Sans doute le compositeur, sortant d'une période de silence et de disgrâce de dix ans, a‑t‑il voulu s'inscrire dans la lignée des œuvres héroïques au riche décorum qui célébraient l'Empire, inaugurée en 1809 par Spontini et son Fernand Cortez. Il faut bien avouer que le résultat ne convainc que partiellement. Certes, le métier est là, le génie de l'orchestrateur également, mais l'inspiration paraît souvent limitée et le risque de l'académisme pas toujours évité. Il faut sans doute en accuser le livret peu réussi d'Étienne de Jouy qui n'offre guère qu'une matière poétique artificielle et des situations assez banales au compositeur, sinon peut-être au dernier acte lorsque Almanzor, condamné à tort pour avoir « perdu » la bannière de Grenade, est défendu par son « ennemi », le noble Gonzague, ambassadeur du roi catholique Ferdinand, au nom de l'honneur. Ainsi, la « Reconquista » se retrouve-t-elle placée sous le signe d'une sorte de « paix des braves » entre Maures et Catholiques et c'est au sein des tribus arabes même que se trouve la discorde.
Le premier acte souffre singulièrement d'une absence totale de tension dramatique. Le complot des Zégris contre les Abencérages, les amours d'Almanzor et de Noraïme sont d'une convention et d'une tiédeur désespérantes. La fête qui doit célébrer leur union d'un pompiérisme qui culmine dans le chant strophique avec chœur du Troubadour, suivi du ballet des « Folies d'Espagne », qui l'exalte. Il faut attendre le finale pour que le conflit entre les deux tribus rivales suscite un sursaut d'inspiration dans un sextuor avec chœur qui rappelle la grande époque du compositeur. Au deuxième, c'est encore le finale, introduit justement par le fameux air déjà cité, qui voit naître un renouveau dans le langage de Cherubini sous la forme d'un quatuor avec chœur au traitement mélodique étonnant. Enfin le troisième, malgré quelques effets décoratifs un peu appuyés, ne manque pas d'efficacité et le bel air de Noraïme qui l'ouvre préfigure certains airs romantiques.

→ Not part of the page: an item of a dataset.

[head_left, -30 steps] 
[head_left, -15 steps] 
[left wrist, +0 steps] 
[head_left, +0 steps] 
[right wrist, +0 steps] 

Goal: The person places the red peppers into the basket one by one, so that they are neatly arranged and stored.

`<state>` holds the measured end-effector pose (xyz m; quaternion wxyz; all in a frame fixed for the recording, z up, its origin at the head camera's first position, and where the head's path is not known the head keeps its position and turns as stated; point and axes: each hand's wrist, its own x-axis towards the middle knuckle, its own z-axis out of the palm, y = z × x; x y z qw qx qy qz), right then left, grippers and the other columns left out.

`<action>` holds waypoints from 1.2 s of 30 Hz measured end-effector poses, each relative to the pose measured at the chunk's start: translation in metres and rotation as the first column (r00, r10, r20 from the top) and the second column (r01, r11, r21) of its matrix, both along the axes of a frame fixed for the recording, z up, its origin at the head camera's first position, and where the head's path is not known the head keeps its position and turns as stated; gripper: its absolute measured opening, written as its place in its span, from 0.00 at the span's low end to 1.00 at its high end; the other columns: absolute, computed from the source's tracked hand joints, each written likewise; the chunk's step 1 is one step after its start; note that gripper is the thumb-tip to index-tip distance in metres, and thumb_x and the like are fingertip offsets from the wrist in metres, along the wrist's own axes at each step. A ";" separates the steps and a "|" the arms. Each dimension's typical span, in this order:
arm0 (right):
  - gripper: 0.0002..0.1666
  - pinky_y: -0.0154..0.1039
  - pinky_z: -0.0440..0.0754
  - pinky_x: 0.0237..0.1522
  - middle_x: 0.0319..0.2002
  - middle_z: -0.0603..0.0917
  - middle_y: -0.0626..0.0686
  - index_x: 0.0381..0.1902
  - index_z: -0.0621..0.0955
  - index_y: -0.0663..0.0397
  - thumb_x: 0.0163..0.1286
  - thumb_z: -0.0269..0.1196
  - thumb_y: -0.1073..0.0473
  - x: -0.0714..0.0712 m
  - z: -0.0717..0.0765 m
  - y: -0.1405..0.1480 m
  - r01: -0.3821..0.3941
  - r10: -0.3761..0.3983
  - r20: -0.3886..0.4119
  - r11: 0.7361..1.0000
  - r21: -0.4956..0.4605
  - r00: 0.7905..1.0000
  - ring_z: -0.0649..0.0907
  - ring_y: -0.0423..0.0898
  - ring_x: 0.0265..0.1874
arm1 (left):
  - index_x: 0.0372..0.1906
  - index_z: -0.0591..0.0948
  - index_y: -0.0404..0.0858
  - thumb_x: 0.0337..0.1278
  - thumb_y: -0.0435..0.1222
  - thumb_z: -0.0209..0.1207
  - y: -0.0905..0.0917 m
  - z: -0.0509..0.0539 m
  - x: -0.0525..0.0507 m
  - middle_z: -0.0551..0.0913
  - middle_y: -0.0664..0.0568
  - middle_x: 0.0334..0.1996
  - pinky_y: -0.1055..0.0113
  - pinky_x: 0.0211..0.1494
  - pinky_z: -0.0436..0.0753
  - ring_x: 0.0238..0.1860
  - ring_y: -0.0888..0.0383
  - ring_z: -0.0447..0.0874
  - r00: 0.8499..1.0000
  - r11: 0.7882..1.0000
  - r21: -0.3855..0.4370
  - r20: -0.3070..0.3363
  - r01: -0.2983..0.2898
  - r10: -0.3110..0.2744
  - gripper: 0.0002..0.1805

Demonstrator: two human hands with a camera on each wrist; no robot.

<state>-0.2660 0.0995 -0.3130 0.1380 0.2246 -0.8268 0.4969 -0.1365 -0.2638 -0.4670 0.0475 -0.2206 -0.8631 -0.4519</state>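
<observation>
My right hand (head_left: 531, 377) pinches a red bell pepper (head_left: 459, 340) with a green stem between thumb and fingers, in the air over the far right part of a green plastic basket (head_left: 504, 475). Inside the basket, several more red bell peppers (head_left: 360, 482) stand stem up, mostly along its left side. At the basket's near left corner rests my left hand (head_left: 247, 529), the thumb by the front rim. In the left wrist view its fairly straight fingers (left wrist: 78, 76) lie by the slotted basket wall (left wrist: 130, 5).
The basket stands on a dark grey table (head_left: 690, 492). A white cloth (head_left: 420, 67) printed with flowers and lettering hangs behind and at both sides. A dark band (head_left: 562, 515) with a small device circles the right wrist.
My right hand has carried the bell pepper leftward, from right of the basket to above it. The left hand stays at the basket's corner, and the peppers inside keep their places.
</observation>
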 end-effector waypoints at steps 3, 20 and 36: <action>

Il faut toute la fougue et la conviction de György Vashegyi pour animer ce tableau qui reste souvent un peu guindé malgré les efforts d'une distribution de qualité, au français parfaitement compréhensible. Dans les rôles principaux, Anaïs Constans et Edgaras Montvidas sont tout à fait à la hauteur, sans être vraiment inoubliables. La soprano bien chantante paraît un peu claire de timbre pour un rôle créé pour la fameuse Caroline Branchu ; le ténor quant à lui manque un peu de brillant et laisse entendre régulièrement une fâcheuse tendance à avaler certaines syllabes. Du côté des Zegris, le trio des clefs d'ut est sans reproche et Thomas Dolié, le seul à disposer d'un air en propre, apporte toute la noirceur voulue à son rôle de traitre haineux. Artavazd Sargsyan se distingue particulièrement dans le double rôle de Gonzague qui réclame noblesse et héroïsme et dans celui plus lyrique du Troubadour où son ténor haut placé fait merveille. D'excellents comprimari, un chœur de qualité où s'entend quand même une pointe d'accent et un orchestre de belle envergure, réussissent, malgré ses faiblesses, à faire vivre autant que faire se peut cette œuvre hybride où les commentateurs (notamment Jean Mongrédien dans un essai accompagnant le livre-disque) n'hésitent pas à voir un chef-d'œuvre et un précurseur du Romantisme.